§ **What the task requires**
When the line containing "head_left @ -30" is found in the data below, copy it and each line after it through the line containing "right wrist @", exactly and with no others.

§ **Source material**
——————————
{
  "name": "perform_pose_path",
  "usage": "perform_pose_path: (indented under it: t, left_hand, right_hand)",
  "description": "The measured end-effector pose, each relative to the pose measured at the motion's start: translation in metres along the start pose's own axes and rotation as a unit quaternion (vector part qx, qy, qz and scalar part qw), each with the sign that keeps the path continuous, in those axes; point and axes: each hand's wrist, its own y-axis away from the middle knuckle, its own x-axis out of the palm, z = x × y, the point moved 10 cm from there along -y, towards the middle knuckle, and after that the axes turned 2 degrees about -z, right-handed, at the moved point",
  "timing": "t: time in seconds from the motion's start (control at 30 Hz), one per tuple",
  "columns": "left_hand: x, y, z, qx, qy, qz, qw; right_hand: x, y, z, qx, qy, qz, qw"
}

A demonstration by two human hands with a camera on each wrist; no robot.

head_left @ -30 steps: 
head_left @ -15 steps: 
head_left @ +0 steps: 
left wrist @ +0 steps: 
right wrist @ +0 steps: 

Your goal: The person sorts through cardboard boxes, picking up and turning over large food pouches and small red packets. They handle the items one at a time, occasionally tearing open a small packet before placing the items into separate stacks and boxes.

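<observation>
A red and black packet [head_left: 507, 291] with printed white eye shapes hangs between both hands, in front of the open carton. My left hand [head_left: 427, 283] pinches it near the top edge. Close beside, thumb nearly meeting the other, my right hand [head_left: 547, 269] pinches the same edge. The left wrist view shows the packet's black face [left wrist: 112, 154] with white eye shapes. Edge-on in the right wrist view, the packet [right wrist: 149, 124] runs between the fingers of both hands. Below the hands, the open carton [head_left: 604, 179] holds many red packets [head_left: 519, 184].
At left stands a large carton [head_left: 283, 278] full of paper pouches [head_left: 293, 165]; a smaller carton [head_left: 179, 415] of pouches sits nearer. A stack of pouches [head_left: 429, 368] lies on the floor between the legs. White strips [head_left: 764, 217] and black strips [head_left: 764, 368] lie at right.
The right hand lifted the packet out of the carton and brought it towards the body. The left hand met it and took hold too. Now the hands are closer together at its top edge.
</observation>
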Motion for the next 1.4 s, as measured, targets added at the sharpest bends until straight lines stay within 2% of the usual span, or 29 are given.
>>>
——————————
§ **Output of the task**
head_left @ -30 steps: 
head_left @ -15 steps: 
head_left @ +0 steps: 
left wrist @ +0 steps: 
right wrist @ +0 steps: 

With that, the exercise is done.